Auszahlungsstopp für ungebundene Ausgaben
Würde der neue Voranschlag zudem erneut abgelehnt, wäre frühestens mit einem Budgetentscheid im Mai des Folgejahres zu rechnen. So geschehen in Gossau (bis März 2024) und Frauenfeld (bis Juni 2024) bei denen auf Grund der Überabreitungen ein vorübergehender Ausgabenstopp für Zahlungen ohne gesetzliche Grundlage herrschte: „Bis dahin lägen die ungebundenen Ausgaben auf Eis und müssten bis zur Freigabe des Voranschlages eingestellt werden.“ Auch neue Projekte oder Ausgaben könnten nicht starten. Nicht ausser Acht zu lassen seien zudem die allgemeinen Kosten für eine separate Abstimmung: Diese belaufen sich auf rund 20‘000 Franken.

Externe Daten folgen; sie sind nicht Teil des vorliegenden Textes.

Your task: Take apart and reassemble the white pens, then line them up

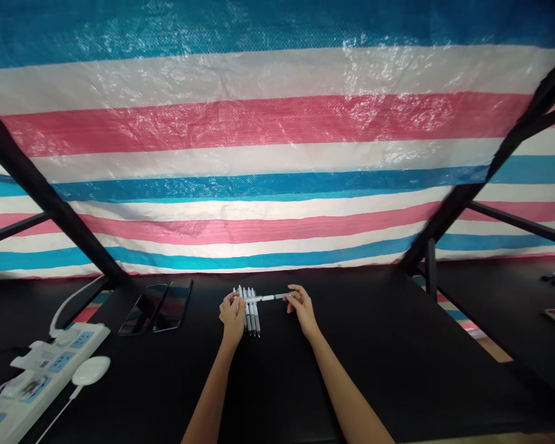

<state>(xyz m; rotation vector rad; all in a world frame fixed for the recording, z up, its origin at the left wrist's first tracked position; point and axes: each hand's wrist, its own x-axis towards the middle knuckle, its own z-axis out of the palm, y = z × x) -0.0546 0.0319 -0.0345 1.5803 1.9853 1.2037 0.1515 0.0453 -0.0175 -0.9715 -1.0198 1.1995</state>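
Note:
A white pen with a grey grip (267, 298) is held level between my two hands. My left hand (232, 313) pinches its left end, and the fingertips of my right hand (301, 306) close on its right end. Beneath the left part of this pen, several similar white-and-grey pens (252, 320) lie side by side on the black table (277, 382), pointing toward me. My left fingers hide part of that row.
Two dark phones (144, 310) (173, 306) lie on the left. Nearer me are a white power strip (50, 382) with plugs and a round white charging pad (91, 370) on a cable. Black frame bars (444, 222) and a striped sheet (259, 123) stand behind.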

Zeit für Fragen, nicht für Diskussionen
Nach der Information folgte eine kurze Fragerunde zur Klärung von Verständnisfragen, wie zum Beispiel nach den tatsächlichen Steuereinnahmen pro Kopf (Gemäss Eugster keine Auskunft möglich wegen Steuergeheimnis, nur pro Kopf Schätzung für Vergleichbarkeit zwischen den Gemeinden einsehbar) der Zeitplanung des Budgetprozesses bis 2012 ("Das obligatorische Referendum war ein fest planbarer Prozess, fakultatives Referendum nach gewissem Zeitablauf und Prüfung der Unterschriften bedarf längere Zeitspanne.") oder der nicht möglichen Entkoppelung von der separaten Abstimmung zu Steuerfuss und Voranschlag ("Die Komponenten gehören zusammen, denn Einnahmen und Ausgaben bedingen sich im Budget und der Steuerfuss ist eine feste Einnahmegrösse, die auf Grundlage des Voranschlages angesetzt wird."). Eine Diskussion war für diesen Abend nicht gewünscht: Diese kann am geplanten Podium vom 2. September, ab 19 Uhr, im Saal der reformierten Kirchengemeindehauses aufgenommen werden.